What you have to do: Instruction for the entries that follow: retype exactly the lines from the line with "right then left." to the line with "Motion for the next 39", both included, and omit all others.

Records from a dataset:
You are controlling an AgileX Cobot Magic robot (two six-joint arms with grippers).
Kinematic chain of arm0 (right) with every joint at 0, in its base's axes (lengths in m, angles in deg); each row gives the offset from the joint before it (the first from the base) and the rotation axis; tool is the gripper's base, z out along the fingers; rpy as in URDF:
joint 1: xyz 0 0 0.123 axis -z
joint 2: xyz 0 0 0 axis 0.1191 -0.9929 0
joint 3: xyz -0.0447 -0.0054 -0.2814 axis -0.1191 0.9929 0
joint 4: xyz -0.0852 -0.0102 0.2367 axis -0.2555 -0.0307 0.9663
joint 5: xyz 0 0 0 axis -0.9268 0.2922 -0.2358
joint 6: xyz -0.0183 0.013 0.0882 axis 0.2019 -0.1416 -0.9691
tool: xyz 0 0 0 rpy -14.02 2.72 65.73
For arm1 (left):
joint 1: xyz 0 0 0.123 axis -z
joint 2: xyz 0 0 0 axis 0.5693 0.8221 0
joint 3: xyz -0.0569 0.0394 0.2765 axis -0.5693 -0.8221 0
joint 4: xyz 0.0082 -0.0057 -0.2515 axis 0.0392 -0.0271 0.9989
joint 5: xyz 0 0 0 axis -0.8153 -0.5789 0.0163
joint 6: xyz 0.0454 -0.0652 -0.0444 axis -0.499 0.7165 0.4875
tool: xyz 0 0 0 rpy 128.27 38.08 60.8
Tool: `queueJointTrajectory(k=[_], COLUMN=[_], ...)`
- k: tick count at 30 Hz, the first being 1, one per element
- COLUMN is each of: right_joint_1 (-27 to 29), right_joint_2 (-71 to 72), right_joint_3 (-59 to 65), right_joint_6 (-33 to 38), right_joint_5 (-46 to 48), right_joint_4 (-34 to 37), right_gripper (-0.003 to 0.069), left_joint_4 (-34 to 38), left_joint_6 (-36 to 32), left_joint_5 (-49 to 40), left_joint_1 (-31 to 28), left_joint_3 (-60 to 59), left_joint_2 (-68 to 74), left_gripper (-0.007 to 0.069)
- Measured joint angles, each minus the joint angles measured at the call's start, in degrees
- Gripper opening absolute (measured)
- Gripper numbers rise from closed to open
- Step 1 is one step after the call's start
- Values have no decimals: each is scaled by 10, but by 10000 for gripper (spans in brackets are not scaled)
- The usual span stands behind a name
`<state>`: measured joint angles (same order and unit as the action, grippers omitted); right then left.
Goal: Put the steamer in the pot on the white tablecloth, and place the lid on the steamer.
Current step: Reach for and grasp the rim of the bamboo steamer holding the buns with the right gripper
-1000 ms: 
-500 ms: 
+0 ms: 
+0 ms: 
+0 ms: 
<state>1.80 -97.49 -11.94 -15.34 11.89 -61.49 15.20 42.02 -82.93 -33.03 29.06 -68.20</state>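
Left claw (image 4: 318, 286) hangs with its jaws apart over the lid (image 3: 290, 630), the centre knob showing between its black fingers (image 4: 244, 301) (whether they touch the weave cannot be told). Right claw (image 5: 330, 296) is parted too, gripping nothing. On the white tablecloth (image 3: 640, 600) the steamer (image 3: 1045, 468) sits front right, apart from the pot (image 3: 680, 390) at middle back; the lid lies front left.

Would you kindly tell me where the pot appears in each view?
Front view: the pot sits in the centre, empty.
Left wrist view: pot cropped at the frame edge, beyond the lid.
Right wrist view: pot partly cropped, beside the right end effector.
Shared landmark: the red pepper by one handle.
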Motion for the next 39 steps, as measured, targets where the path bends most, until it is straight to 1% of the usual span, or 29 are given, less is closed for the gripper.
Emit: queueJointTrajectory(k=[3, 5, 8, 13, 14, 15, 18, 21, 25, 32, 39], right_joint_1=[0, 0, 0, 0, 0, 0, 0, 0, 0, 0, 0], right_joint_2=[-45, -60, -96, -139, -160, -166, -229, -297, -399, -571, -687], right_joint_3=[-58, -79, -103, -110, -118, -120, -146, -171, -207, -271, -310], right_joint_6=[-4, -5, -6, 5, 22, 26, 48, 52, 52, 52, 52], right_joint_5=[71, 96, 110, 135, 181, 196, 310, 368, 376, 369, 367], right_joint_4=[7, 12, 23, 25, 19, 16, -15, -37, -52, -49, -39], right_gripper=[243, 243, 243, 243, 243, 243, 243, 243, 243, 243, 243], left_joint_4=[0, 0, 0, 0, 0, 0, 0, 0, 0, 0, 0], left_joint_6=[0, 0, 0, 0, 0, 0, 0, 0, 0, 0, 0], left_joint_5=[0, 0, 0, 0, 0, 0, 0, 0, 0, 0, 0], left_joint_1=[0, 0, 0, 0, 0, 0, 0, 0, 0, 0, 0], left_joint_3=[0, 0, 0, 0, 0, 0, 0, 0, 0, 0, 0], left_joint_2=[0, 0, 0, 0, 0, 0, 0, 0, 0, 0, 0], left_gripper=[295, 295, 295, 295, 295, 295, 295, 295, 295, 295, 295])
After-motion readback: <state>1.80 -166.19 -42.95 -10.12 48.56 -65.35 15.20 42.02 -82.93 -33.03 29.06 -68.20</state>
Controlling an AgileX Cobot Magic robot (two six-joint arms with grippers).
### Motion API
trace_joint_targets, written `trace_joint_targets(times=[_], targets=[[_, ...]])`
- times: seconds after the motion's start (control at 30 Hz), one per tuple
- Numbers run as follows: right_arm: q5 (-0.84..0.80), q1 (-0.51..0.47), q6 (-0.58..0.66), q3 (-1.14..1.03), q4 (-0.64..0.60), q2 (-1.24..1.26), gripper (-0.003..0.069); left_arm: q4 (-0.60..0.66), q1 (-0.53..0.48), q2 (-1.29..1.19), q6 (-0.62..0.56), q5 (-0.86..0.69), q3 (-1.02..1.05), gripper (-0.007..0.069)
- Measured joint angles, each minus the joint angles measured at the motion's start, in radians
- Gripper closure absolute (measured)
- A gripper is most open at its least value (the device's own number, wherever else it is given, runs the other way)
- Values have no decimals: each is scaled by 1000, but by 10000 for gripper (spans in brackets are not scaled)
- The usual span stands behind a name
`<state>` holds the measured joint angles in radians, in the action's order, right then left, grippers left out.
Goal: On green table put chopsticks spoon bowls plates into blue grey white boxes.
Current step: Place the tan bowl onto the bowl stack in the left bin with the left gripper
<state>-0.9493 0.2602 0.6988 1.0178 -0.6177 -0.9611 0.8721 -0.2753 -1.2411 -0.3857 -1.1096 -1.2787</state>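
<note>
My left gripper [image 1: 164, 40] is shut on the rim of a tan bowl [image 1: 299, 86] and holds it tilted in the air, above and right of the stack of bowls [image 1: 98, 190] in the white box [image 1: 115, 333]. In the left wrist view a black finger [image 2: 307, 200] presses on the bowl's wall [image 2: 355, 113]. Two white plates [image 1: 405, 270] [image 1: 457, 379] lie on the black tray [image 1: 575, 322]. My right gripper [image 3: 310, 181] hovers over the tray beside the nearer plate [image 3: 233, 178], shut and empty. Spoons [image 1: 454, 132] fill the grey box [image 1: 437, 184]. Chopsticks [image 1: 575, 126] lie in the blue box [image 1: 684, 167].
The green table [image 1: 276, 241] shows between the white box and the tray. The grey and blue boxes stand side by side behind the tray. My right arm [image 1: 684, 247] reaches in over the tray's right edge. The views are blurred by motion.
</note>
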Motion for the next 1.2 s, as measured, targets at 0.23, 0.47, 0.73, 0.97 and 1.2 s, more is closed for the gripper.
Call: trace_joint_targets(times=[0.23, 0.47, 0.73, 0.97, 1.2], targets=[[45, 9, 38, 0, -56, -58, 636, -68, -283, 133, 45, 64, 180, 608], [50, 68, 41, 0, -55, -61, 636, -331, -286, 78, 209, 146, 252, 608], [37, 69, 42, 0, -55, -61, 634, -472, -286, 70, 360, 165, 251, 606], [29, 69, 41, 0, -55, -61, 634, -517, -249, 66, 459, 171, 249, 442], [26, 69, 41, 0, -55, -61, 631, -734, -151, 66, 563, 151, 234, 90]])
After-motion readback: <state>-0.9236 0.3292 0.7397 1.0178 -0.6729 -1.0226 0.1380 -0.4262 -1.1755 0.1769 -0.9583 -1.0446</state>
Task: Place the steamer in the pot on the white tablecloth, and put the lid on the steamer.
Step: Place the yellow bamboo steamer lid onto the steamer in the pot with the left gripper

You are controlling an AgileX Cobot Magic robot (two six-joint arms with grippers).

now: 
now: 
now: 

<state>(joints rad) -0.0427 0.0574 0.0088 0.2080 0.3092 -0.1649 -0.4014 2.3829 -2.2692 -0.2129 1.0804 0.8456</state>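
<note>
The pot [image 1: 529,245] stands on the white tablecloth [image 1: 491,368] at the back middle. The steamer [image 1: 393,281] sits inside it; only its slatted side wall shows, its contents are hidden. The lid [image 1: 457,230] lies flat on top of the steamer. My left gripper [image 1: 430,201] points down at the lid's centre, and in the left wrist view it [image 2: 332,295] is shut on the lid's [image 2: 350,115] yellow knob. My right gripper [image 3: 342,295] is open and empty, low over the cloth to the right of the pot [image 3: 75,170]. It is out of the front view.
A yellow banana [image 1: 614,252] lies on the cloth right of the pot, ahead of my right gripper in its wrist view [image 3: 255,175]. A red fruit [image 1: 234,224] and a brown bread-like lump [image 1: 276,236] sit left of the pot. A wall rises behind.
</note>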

Expected output:
`<state>`: measured joint angles (same order and unit as the action, grippers omitted); right then left.
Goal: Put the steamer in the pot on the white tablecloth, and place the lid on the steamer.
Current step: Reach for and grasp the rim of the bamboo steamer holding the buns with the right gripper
-1000 ms: 
-500 ms: 
+0 ms: 
+0 ms: 
+0 ms: 
<state>1.80 -97.49 -11.94 -15.34 11.89 -61.49 15.20 42.02 -82.93 -33.03 29.06 -68.20</state>
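Left claw (image 4: 318, 286) hangs with its jaws apart over the lid (image 3: 290, 630), the centre knob showing between its black fingers (image 4: 244, 301) (whether they touch the weave cannot be told). Right claw (image 5: 330, 296) is parted too, gripping nothing. On the white tablecloth (image 3: 640, 600) the steamer (image 3: 1045, 468) sits front right, apart from the pot (image 3: 680, 390) at middle back; the lid lies front left.

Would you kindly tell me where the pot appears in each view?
Front view: the pot sits in the centre, empty.
Left wrist view: pot cropped at the frame edge, beyond the lid.
Right wrist view: pot partly cropped, beside the right end effector.
Shared landmark: the red pepper by one handle.
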Motion for the next 39 steps, as measured, targets where the path bends most, until it is straight to 1% of the usual span, or 29 are given, less is closed for the gripper.

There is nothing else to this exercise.